* Your instructions *
Set out the listing word for word. End with the line that contains "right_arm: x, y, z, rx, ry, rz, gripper".

* Given information *

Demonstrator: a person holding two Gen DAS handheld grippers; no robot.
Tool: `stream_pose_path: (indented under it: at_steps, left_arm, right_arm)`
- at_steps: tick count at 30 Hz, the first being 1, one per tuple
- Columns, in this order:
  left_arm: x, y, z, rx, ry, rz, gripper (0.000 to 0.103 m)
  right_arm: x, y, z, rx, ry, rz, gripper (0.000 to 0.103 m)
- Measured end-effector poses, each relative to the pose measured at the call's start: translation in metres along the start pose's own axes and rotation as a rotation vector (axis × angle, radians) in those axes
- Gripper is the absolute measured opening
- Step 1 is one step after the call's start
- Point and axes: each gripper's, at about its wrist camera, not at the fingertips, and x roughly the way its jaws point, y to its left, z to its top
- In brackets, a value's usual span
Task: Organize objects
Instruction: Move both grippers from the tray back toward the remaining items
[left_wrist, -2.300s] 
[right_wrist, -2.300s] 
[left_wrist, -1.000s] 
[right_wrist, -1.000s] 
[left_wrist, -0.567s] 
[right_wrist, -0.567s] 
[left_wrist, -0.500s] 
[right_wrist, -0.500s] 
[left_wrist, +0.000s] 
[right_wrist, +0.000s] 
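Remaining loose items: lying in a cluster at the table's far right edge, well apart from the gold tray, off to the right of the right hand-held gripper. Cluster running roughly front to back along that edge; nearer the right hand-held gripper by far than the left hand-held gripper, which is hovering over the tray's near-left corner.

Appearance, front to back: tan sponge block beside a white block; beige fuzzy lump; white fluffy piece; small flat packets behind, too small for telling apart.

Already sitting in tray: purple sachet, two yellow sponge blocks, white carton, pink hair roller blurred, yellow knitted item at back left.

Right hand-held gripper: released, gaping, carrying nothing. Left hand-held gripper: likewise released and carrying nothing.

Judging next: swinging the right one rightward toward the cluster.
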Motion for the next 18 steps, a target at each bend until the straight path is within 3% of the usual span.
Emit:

* Exercise answer *
Demonstrator: a person holding two Gen DAS handheld grippers; no robot.
Tool: `stream_pose_path: (indented under it: at_steps, left_arm, right_arm)`
- at_steps: tick count at 30 Hz, the first being 1, one per tuple
- Columns, in this order:
  left_arm: x, y, z, rx, ry, rz, gripper (0.000 to 0.103 m)
  right_arm: x, y, z, rx, ry, rz, gripper (0.000 to 0.103 m)

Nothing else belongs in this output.